The universe is unimaginably big and it is teeming with life, but the existence of life outside of the Earth remains to be unknown to humans. Where the heck is everybody? Are aliens for real?
This is what scientists call as the Fermi Paradox. This is the term used to refer to the scientific anomaly that despite the millions of stars in the galaxy let alone those outside the galaxy that we have yet to discover, people have never encountered signs of an alien civilization, let alone their existence. Why does it remain like this despite advancements in human technology?
Generations of scientists and thinkers have pondered upon the same thought. The same kind of wondering remains since the paradox was coined some decades ago. Some are suggesting that the aliens are hibernating and that in time, they will show up. And then there are others that say there is something mysterious that is making it impossible for the aliens to complete their revolution this time. There are also some scientists who are suggesting that aliens have opted not to deal with us simply because they don't want to.

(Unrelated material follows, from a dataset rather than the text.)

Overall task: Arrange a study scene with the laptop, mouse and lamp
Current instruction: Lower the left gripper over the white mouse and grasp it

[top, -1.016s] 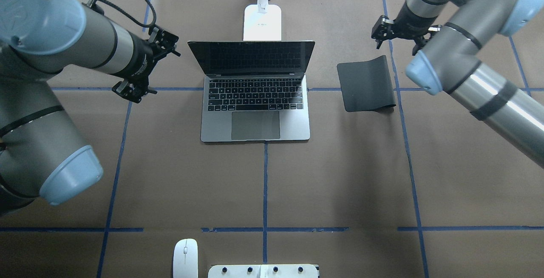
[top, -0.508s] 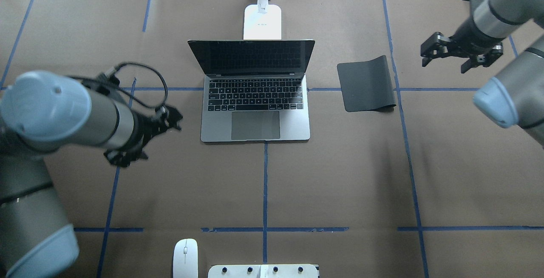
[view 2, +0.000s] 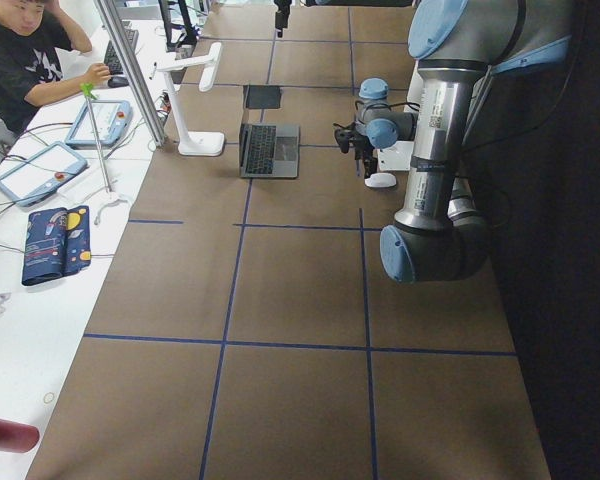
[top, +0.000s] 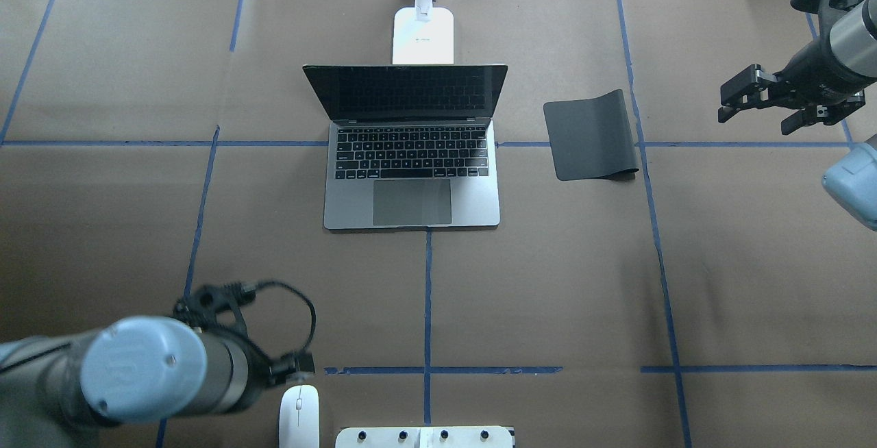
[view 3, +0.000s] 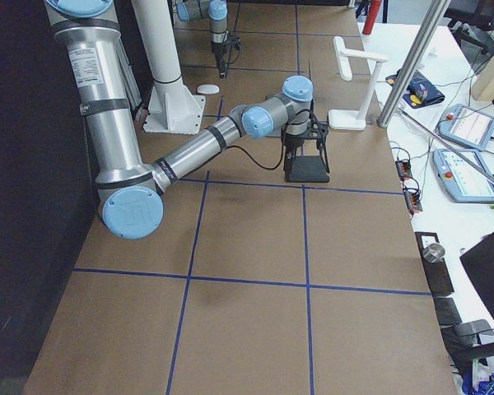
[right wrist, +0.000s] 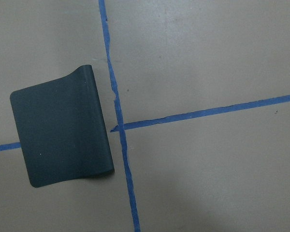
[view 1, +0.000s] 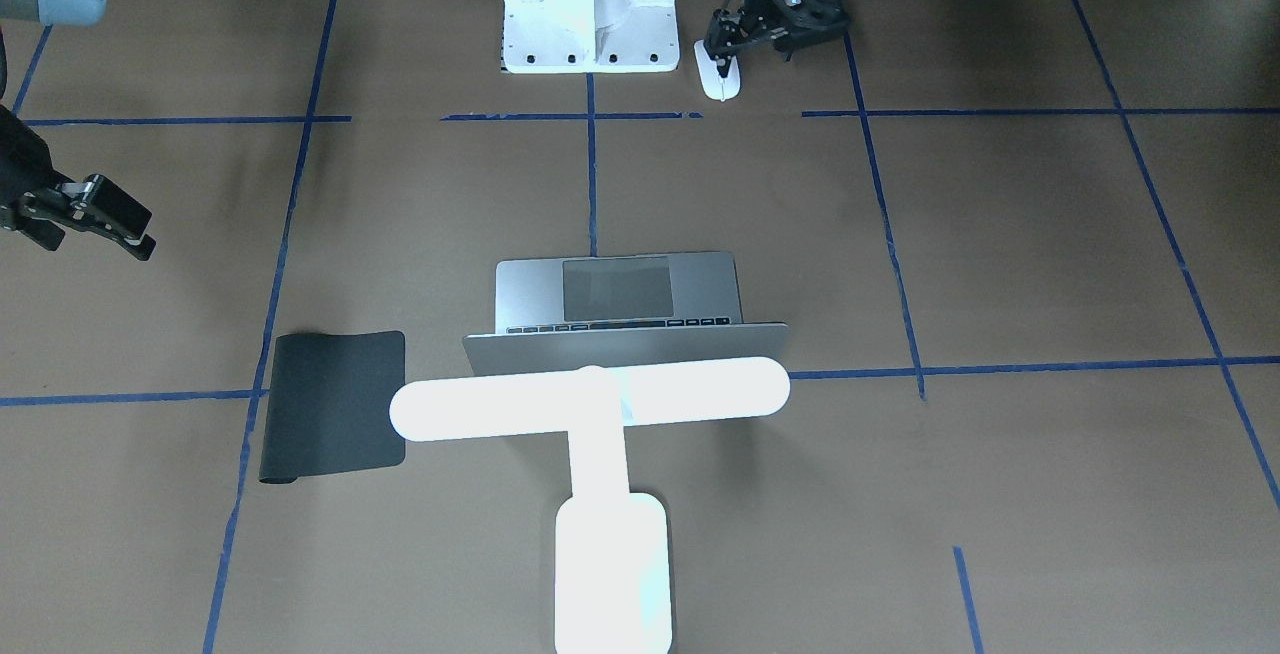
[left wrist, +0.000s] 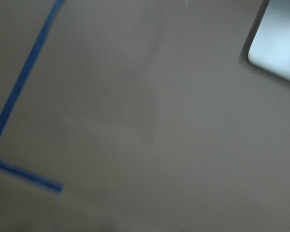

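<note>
The laptop [top: 411, 160] stands open mid-table, with the glowing lamp [view 1: 590, 399] behind its lid and the lamp's base [top: 423, 35] at the far edge. The white mouse [top: 299, 415] lies at the near edge beside the robot's pedestal. My left gripper [view 1: 772, 34] hangs just above the table, close to the mouse on its left. It is open and holds nothing, and one fingertip [top: 301, 364] pokes out from under the arm. My right gripper [top: 771, 102] is open and empty. It is raised to the right of the black mat [top: 593, 134].
The white bolted pedestal [view 1: 585, 4] sits right next to the mouse. Blue tape lines cross the brown paper table top. A person sits at a side bench [view 2: 30, 60] with tablets and cables, beyond the far edge.
My left arm has swung from beside the laptop down to the near edge, stopping by the mouse. My right arm has drawn off to the right, away from the mat. Nothing on the table moved.
</note>
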Robot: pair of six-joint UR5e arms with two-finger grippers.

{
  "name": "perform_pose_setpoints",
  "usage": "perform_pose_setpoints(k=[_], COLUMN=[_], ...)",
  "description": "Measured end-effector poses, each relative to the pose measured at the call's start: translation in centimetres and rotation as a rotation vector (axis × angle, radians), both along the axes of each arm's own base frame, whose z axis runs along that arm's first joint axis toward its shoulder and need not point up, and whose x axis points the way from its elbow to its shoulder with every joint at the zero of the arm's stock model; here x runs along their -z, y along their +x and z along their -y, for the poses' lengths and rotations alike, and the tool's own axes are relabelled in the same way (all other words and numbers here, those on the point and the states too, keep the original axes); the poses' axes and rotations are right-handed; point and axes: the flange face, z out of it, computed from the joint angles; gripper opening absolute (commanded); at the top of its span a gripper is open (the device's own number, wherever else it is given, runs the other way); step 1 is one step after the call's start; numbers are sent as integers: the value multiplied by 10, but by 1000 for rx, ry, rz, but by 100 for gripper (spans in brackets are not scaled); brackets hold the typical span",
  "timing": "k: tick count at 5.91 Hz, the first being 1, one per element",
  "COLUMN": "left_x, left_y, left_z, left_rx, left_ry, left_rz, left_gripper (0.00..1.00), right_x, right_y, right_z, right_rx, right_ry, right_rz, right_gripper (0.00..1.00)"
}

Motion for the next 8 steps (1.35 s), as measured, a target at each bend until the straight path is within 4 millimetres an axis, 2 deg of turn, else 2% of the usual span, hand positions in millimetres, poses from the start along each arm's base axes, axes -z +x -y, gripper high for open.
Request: perform_pose_setpoints(k=[1,2,3,5,8], left_x=[-9,-15,-11,-1,-3], left_y=[14,26,35,59,64], left_z=[-22,-35,-40,-41,-35], left_rx=[-59,-116,-155,-170,-162], left_ry=[25,58,88,100,100], left_rz=[18,27,16,5,13], left_gripper=[100,100,100,100,100], right_x=[2,4,4,5,5], right_y=[0,1,1,1,1], right_z=[0,-1,-1,-1,-3], right_rx=[1,0,-1,0,1], right_ry=[4,7,8,8,8], right_rz=[3,5,5,6,6], right_gripper=[100,100,100,100,100])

Last year, a new theory was introduced by Alexander Berezin, a physicist from the National Research University of Electronic Technology (MIET) in Russia. He is putting forward the concept of "First in, Last out". He sees this as a solution to the Fermi Paradox. According to his paper that's yet to be evaluated and published, the answer to this paradox may be trivial and may be hard to accept primarily "because it provides us a view of what the future will be like for us, and it might come in an even worse form than just extinction."
As Berezin said, the problem to most proposed solutions to the Fermi Paradox is that it limits its definition of what alien life is. It is defined as something too similar to the life that is known to humans that it remains close to other possibilities.

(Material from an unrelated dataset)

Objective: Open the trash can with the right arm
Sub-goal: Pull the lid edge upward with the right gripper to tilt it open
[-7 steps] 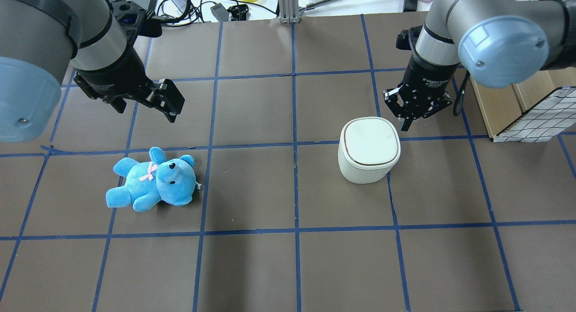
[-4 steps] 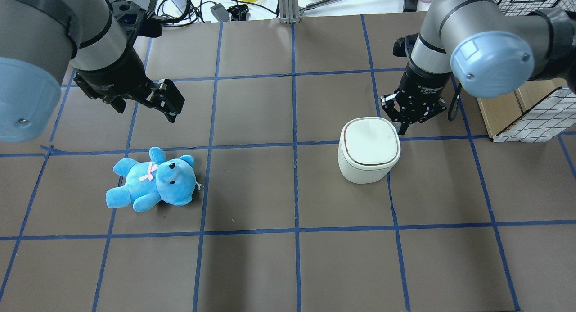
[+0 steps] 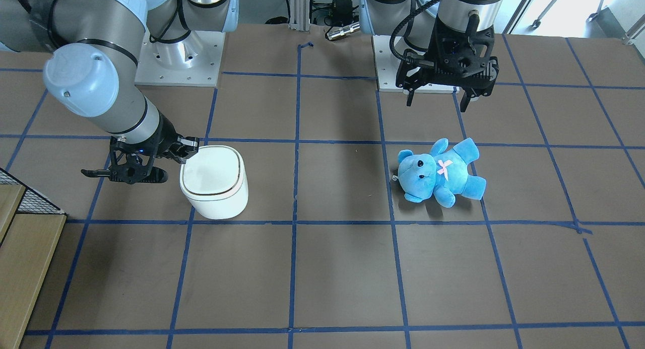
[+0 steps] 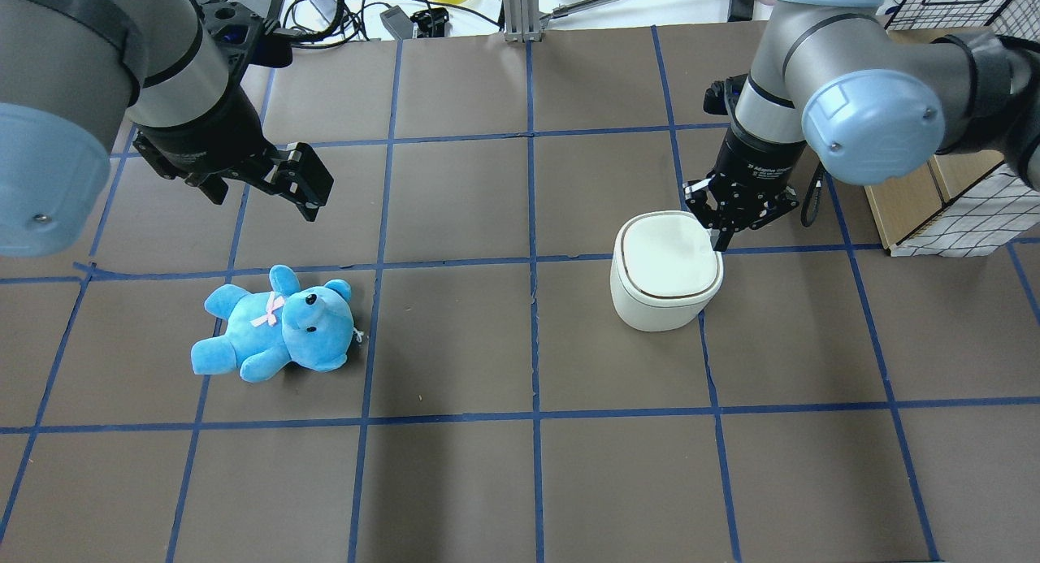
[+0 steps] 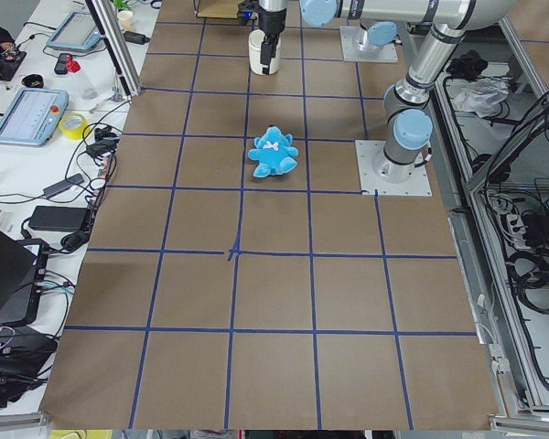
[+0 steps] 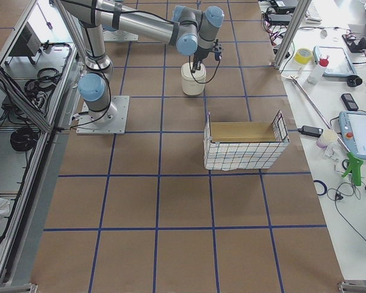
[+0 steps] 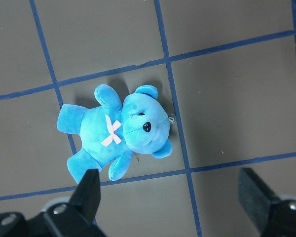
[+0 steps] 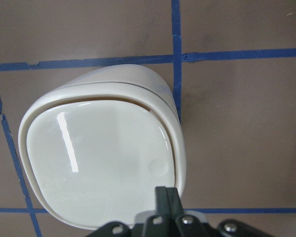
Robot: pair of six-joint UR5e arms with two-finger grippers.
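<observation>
While the trash can [image 4: 662, 262] lies shut, right pincer [image 4: 718, 240], clenched empty, hangs at its lid corner: approach step; next, presumably, a downward press.

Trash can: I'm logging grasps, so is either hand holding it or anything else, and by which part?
Nothing is held. The right hand is shut, its tip at the lid edge of the trash can; the left hand is open and empty.

Trash can [image 8: 103, 163]: smooth white plastic, glossy lid catching light streaks. Desk [image 8: 237, 98] under it: matt brown paper, blue tape lines. Right tool [image 8: 166, 200] at its rim: matt black. Teddy bear [image 7: 118, 131], well apart: blue plush cloth.
</observation>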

"The nature of these civilizations arising from the stars should not even matter. We should be more open to thinking of other possibilities of where these alien life could emerge from," he said. He is proposing that we think that these aliens could be biological organism like most of us on Earth.
And yet despite the more holistic approach to view such, there remains to be no evidence of their existence. Perhaps all that we could do at this time is to be hopeful that in time, more knowledge will be collected about these aliens. It is best to let all that we know of today be the "parameter A" of how we view alien life or its non-existence.